REQUIRED WORK:
Copy each line of the data below with the word "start".

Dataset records
=== Begin Enclosure ===

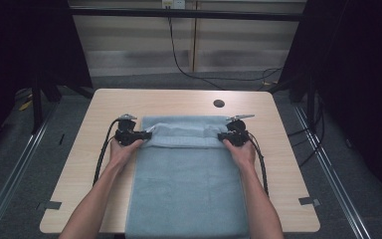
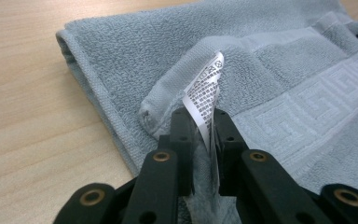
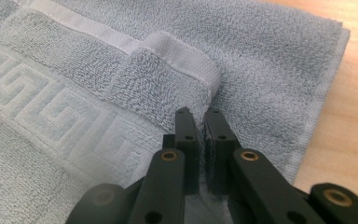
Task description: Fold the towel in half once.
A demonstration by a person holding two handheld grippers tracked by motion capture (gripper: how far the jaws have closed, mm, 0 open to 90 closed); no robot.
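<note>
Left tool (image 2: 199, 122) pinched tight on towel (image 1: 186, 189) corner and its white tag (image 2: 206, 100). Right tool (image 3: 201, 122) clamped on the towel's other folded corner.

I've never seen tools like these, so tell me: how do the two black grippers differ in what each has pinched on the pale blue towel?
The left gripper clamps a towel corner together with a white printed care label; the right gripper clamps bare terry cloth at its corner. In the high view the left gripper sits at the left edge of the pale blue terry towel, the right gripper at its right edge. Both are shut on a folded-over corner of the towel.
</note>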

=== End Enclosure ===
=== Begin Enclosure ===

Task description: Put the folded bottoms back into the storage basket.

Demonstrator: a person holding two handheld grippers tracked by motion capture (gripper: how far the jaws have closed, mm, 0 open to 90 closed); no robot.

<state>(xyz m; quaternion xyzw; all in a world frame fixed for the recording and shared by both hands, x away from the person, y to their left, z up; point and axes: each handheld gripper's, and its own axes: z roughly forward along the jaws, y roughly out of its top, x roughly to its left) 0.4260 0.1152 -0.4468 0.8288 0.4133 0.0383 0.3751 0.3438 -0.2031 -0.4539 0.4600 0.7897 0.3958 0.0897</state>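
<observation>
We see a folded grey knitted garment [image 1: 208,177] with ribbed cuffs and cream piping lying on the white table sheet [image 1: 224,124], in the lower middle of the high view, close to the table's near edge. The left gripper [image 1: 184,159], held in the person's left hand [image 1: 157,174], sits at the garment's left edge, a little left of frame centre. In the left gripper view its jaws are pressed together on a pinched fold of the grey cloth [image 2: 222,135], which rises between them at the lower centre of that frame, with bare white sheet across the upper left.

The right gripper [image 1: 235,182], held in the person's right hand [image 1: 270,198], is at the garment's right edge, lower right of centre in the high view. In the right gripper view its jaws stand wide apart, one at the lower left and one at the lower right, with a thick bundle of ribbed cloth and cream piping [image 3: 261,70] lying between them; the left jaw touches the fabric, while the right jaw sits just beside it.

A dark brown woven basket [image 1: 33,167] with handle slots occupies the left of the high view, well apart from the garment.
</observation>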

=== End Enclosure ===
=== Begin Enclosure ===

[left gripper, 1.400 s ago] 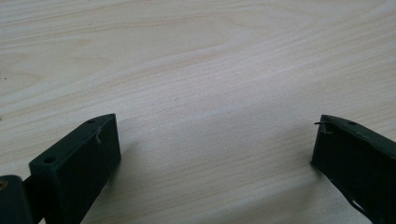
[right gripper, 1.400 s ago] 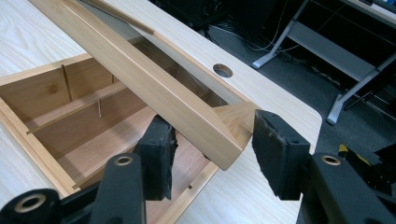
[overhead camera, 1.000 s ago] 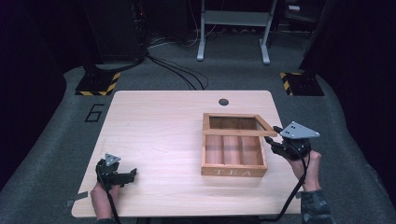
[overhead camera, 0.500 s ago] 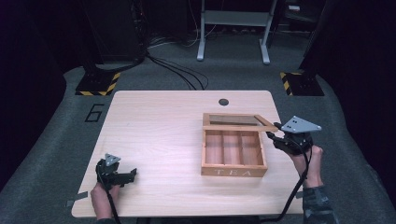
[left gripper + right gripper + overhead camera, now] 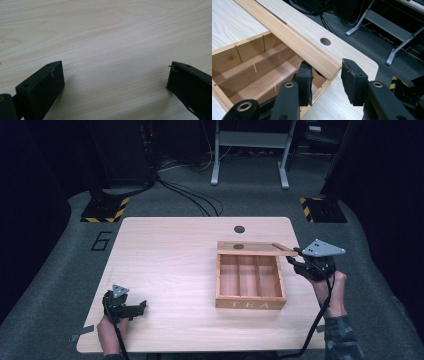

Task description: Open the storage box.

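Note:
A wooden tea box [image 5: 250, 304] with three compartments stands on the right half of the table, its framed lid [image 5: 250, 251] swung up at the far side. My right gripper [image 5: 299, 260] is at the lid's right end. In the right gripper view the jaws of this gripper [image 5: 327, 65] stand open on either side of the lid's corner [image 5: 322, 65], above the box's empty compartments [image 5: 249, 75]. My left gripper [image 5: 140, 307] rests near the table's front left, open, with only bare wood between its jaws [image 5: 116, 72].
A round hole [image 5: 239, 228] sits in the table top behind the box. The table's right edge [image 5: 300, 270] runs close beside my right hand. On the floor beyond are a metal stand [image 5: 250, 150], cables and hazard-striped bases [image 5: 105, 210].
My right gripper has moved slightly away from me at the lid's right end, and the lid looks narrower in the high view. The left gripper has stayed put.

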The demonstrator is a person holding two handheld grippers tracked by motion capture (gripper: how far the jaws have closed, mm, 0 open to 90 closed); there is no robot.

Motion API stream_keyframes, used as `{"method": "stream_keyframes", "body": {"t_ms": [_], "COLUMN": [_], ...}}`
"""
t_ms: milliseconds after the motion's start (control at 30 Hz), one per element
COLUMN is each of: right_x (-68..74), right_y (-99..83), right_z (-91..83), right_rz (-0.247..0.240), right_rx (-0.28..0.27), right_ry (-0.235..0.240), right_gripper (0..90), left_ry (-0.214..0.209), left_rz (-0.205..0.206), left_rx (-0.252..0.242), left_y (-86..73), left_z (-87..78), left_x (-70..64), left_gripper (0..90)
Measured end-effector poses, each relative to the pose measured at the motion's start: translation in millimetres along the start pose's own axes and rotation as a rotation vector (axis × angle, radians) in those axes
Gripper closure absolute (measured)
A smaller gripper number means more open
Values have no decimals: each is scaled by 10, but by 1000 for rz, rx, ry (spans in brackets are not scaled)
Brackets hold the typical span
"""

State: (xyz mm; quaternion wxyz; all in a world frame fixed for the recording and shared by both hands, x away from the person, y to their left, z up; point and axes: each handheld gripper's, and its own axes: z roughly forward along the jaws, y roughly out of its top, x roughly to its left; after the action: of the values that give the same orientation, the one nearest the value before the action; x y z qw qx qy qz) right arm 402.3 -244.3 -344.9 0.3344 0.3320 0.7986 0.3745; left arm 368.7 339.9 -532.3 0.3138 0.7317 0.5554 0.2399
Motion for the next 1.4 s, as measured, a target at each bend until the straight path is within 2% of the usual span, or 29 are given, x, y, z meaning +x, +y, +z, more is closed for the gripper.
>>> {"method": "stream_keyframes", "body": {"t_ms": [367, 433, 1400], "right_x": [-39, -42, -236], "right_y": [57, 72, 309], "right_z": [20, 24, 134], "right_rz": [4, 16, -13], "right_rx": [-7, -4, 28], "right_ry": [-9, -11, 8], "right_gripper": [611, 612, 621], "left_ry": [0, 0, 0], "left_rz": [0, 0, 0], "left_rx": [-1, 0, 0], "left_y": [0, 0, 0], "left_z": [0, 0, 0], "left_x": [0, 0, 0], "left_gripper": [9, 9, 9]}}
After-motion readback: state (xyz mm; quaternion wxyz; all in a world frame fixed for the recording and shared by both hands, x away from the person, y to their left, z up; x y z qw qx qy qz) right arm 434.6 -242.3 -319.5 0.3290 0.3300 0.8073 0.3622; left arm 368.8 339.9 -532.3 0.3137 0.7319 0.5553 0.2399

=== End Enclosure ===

PROBLEM SOLUTION:
t_ms: milliseconds after the motion's start (control at 30 Hz), one per element
Measured end-effector poses, each relative to the pose measured at the motion's start: translation in millimetres along the start pose's own axes and rotation as a rotation vector (axis × angle, radians) in those axes

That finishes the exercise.